Hands free browsing – an interview with Kim Patch

I first got to know Kim Patch when we worked together on the W3C User Agent Accessibility Working Group. As a resident of the Web since it’s inception and a long term voice input / non mouse user I was always fascinated to hear what she had to say about making web content, and how a browser interprets that content, accessible.

In this chat Kim discusses barriers of access and highlights what we as web designers and developers should be thinking about when building websites and apps for people who may not use a mouse.

Henny: Tell us a little about yourself and your involvement with the web both personally and professionally.

Kim: My first involvement with the web was as a journalist. I founded the Internet beat for PC Week back in 1993, and was at the the second annual World Wide Web conference in 1994, when there were only 400 attendees.

My first look at the web was largely via e-mail queries, because it took some time for me to get a web account at work. It wasn’t obvious to everyone that the web was going to be a big deal.

Back then Eric Schmidt was at Sun Microsystems, and I was interviewing him for another story when he mentioned something about Sun experimenting with implementing an internal web and I ended up writing about it. This was before the word “Intranet” was coined.

Then disaster struck for me personally — I got a bad case of repetitive strain injuries, didn’t take time off right away, and ended up very injured. It took me several years to get better. You can read the gory details here.

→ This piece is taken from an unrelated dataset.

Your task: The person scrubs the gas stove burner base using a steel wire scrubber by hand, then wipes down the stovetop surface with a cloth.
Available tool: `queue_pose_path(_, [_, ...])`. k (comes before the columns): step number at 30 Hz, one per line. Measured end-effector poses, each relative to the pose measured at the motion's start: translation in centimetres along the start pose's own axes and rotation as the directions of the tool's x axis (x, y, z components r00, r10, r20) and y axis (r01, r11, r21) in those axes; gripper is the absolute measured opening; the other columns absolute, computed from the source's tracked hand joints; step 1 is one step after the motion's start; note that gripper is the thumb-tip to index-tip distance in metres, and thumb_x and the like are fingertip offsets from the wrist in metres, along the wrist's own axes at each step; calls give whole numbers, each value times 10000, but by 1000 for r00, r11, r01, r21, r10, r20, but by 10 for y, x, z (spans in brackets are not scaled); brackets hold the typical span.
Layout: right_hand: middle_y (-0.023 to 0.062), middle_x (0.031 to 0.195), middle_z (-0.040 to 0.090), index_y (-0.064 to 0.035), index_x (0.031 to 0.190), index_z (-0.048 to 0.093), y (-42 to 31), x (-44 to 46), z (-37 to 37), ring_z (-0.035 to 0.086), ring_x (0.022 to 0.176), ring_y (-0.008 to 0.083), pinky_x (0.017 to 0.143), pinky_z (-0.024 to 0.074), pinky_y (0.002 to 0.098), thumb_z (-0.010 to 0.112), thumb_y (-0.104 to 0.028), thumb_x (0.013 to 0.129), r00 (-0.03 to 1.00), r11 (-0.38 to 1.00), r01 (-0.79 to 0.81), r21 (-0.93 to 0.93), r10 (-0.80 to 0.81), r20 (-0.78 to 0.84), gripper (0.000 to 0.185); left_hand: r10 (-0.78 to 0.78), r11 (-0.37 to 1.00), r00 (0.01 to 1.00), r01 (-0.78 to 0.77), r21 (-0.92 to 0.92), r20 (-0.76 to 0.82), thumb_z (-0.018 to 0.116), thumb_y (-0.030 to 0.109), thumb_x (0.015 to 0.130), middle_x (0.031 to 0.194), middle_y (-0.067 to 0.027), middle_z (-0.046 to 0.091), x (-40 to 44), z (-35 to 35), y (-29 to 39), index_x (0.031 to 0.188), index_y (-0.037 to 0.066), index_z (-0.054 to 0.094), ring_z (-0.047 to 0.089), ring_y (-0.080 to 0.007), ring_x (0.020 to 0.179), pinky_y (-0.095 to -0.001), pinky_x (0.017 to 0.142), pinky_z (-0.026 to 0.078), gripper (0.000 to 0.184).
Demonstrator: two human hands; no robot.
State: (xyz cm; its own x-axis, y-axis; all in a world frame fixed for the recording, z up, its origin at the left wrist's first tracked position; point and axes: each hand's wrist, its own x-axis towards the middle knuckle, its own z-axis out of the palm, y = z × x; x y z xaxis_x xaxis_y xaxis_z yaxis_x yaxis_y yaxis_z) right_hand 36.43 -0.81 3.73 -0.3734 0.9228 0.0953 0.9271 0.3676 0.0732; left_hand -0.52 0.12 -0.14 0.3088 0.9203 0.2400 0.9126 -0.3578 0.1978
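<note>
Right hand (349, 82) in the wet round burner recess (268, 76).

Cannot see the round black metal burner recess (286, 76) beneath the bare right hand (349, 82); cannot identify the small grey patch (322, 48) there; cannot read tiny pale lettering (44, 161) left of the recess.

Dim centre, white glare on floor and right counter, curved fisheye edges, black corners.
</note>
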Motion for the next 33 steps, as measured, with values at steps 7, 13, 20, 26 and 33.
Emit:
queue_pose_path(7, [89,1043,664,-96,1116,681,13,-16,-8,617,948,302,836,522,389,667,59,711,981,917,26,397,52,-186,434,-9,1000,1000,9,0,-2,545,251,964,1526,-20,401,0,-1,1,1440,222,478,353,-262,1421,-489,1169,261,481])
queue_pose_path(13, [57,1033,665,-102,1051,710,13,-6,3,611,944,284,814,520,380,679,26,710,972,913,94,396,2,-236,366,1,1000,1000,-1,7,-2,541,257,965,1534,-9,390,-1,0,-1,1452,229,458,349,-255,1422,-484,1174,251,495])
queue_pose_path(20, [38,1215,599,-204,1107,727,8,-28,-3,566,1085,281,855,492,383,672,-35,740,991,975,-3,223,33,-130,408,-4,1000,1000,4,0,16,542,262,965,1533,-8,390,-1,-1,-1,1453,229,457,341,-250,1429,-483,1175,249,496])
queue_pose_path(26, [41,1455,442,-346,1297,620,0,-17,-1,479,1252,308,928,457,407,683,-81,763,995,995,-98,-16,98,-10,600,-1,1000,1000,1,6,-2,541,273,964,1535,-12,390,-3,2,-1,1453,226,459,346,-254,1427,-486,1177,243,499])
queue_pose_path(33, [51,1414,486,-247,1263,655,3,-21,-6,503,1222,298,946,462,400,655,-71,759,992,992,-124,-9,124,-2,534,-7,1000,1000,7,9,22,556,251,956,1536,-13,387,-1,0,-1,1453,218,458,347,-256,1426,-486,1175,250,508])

Once I started working again, I used speech recognition software and was very disappointed with it. It was okay for getting words on the page, but very tedious for controlling the computer. I did a lot of customization to make computer command-and-control — things like moving a window, opening a folder or navigating around a file — tolerable. The first step was building the commands I needed to do the necessary programming using speech input. This eventually turned into an add-on for Dragon: Utter Command. [Watch a demo and transcript of Utter Command with Firefox here].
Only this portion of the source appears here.